As the days become shorter and the temperature drops, our warm clothes emerge once more. This is one of many adaptations that we use to maintain core body temperature within a narrow range. The neural pathways coordinating the responses to temperature changes and the biological details of these pathways remain to be delineated. Now, Tan et al. have identified cells and circuits in mice that respond to heat and regulate body temperature.

Previous publications suggested the involvement of the preoptic hypothalamic area (POA) in body temperature control. In their initial studies, Tan and coauthors enriched RNA from POA neurons switched on by heat and identified two neuropeptides that label the activated populations: pituitary adenylate cyclase-activating polypeptide (PACAP) and brain-derived neurotrophic factor (BDNF). Using in vivo imaging in mice, the researchers showed that PACAP and BDNF neurons are rapidly activated as the temperature increases, and the effect is mediated by heat-activated receptors in the skin. Next, the authors mimicked the effects of a higher temperature by switching on these neurons in the POA using optogenetics. Activating PACAP neurons rapidly decreased core body temperature through increased peripheral vasodilation and suppression of brown fat thermogenesis. However, these neurons also modified behavior: Nest-building and warm-seeking were greatly reduced when PACAP neurons were switched on, and mice found colder environments more rewarding.Last, the researchers showed that the PACAP neurons were connected to multiple CNS regions, including areas implicated in reward and those regulating the sympathetic nervous system. Activating the PACAP-expressing nerve terminals in one of these regions, the dorsomedial hypothalamus, was sufficient to reduce brown fat activation but did not alter vasodilation or behavior.

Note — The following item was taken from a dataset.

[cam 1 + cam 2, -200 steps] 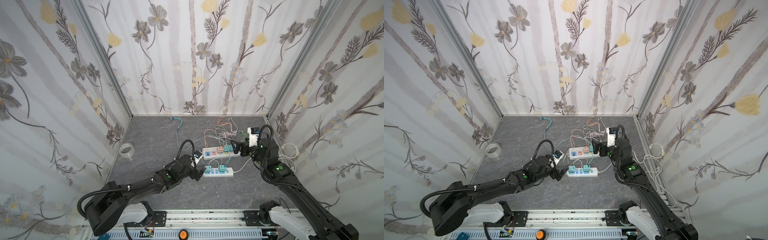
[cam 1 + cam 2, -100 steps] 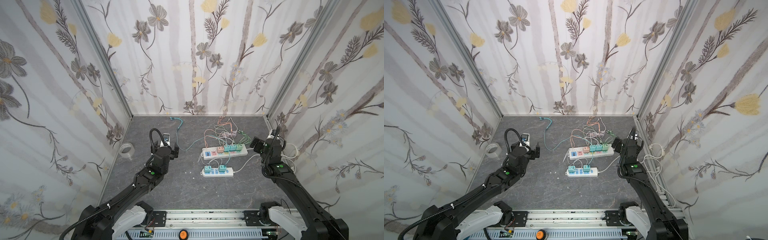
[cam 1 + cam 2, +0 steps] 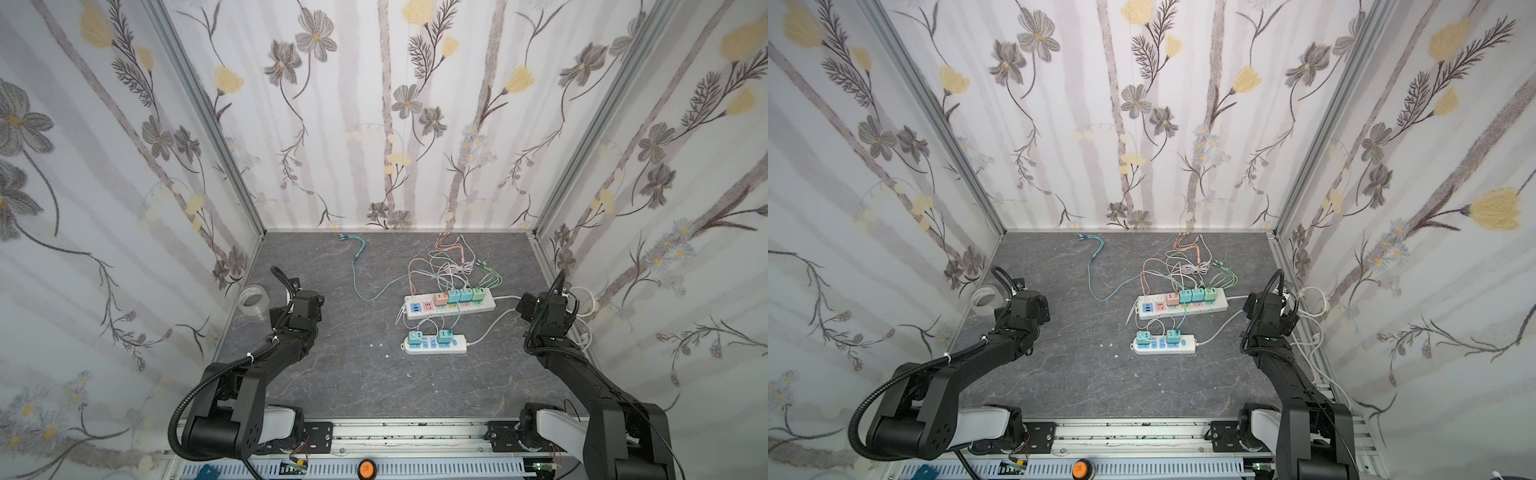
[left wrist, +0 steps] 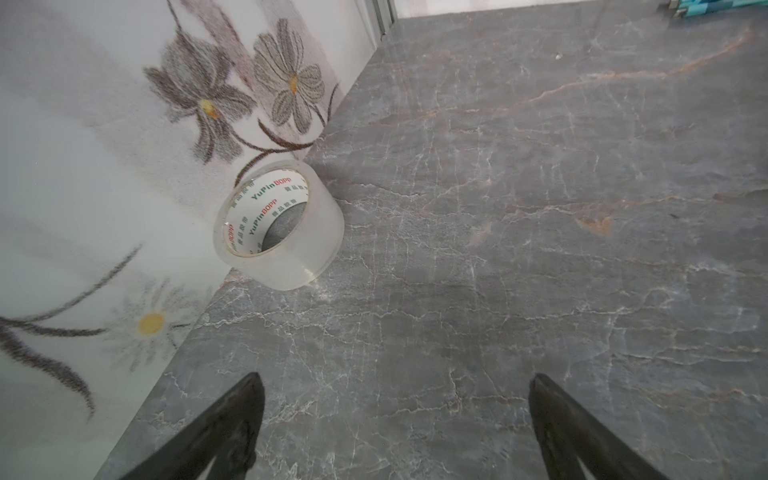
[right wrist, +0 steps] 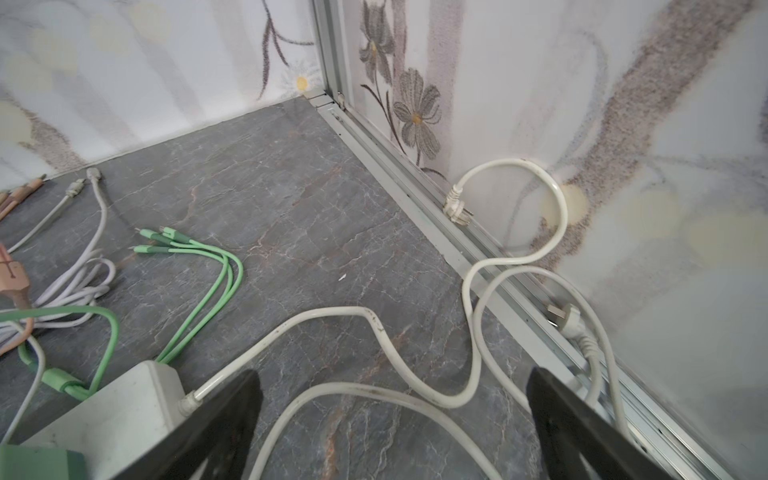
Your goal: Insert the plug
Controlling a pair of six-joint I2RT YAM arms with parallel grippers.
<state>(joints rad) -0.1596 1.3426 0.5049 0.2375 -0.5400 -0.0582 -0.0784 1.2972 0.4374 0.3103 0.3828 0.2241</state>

These studies suggest that in mice, a specific neural population in a small hypothalamic region controls many different responses to increasing temperature, from thermogenesis and vasodilation to behaviors such as nest-building. If these cells and circuits play a similar role in humans, it would be important to know how they are modulated in conditions, such as infection and thyroid disease, where body temperature is altered. In addition, it may eventually be possible to target such pathways to increase energy expenditure through thermogenesis and thus provide an additional approach to treating obesity.

C. L. Tan et al., Warm-sensitive neurons that control body temperature. Cell 167, 47–59 (2016). [Abstract]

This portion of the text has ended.